The paper introduces Deep VesselNet, an advanced architecture aimed at tackling the complexities involved in segmenting vessel networks, predicting centerlines, and detecting bifurcations in 3-D angiographic volumes. This paper is crucial for enhancing the accuracy and efficiency of medical imaging tasks, specifically those requiring thorough analysis of vascular structures in modalities such as MRA and X-ray tomography. The authors address several notable challenges associated with three-dimensional convolutional networks: computational efficiency, class imbalance, and the scarcity of annotated training data.

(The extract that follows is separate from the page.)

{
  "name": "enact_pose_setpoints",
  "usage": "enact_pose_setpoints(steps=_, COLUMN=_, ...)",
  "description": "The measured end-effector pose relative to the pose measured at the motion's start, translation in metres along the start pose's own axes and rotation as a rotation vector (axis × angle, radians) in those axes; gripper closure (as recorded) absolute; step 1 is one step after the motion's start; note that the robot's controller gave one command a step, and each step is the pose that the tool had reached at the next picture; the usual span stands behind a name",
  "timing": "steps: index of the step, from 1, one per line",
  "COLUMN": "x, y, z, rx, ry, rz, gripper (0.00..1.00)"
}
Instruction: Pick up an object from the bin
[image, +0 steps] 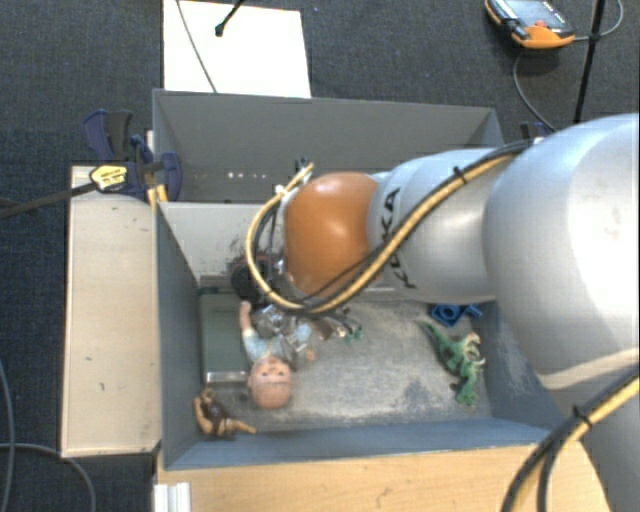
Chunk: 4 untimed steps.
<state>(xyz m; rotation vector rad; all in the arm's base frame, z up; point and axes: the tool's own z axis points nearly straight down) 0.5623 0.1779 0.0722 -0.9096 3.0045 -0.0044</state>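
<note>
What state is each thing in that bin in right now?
gripper: low in the bin's left half, right over the doll.
doll: lying on the floor, head showing, rest hidden beneath the gripper.
green flat box: lying flat along the left wall.
brown figure: lying in the near left corner.
green dinosaur: lying at the right end, apart from the gripper.
blue thing: partly hidden by the arm.

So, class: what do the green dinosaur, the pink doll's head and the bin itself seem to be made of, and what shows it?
Green dinosaur: probably moulded plastic or rubber, matt, with spiky cast detail.
Pink doll's head: likely soft vinyl, smooth with slight sheen.
Bin: sheet metal, flat grey folded walls, dull finish.
</note>
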Motion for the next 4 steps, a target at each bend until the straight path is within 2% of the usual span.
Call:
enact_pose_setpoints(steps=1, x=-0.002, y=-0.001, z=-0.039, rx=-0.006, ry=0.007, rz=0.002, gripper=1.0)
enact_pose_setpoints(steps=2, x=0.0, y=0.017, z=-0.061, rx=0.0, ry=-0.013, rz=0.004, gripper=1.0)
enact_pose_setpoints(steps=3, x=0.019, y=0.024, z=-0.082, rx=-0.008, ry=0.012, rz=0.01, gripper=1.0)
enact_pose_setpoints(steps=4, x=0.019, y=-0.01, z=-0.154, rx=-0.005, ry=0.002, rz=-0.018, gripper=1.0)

Methodological Innovations

Deep VesselNet incorporates several notable innovations to optimize 3-D angiographic analysis:

  1. Cross-hair Filters: The architecture replaces traditional 3-D convolutional filters with newly designed 2-D orthogonal cross-hair filters. This modification significantly reduces computational burden—improving execution speed by over 23%—without sacrificing accuracy. The alteration also reduces the risk of overfitting due to the lower complexity of the network.
  2. Balance via Loss Function: Given the extreme class imbalance typical in such datasets, where vessel voxels are less than 3% of the total, the authors employ a class-balancing cross-entropy loss function coupled with a false positive rate correction strategy. This technique ensures numerical stability and curtails high false positive rates, resulting in more balanced precision-recall dynamics during training.
  3. Synthetic Data and Transfer Learning: Recognizing the arduous nature of manually annotating 3-D vascular structures, the paper leverages synthetic datasets generated through a computational angiogenesis model for pretraining purposes. This model, validated through physiological constraints, generates vascular structures under realistic conditions, facilitating robust transfer learning that yields generalized network performance across different types of angiographic volumes.

Performance and Results

Empirical evaluations show Deep VesselNet's efficacy in various datasets, including clinical MRA and X-ray tomography. The results demonstrate that the network architecture, especially the Deep VesselNet-FCN variant sans subsampling layers, achieves superior Dice scores in vessel segmentation tasks. This variant excels due to its ability to retain fine-grained voxel details, which are critical for tasks involving curvilinear structures like vessels. Even though Deep VesselNet with cross-hair filters slightly underperforms compared to full 3-D convolutional networks in certain cases, the computational efficiency and memory savings present a pragmatic trade-off in large-scale clinical deployments.

Implications and Future Directions

The contributions of this paper have both theoretical and practical implications. On a theoretical level, the introduction of cross-hair filters enriches the workspace of convolutional operations, providing a viable alternative to full 3-D convolutions especially when constrained by memory and computational resources. Practically, the framework's application in diverse medical imaging modalities underscores its potential for enhancing clinical tools aimed at vascular diagnostics.

Looking ahead, the authors suggest extending Deep VesselNet toward simultaneous multiclass segmentation tasks that include vessels, their centerlines, and bifurcations within a unified framework. Such an advancement could streamline workflows in clinical angiographic analysis and foster further developments in deep learning applications in medical imaging.

In conclusion, Deep VesselNet represents a significant step towards automated, efficient analysis of complex vascular structures in 3-D imagery, paving the way for improved diagnostic accuracy in clinical settings. This work lays a robust foundation for subsequent explorations into specialized neural architectures adapted for nuanced medical imaging tasks.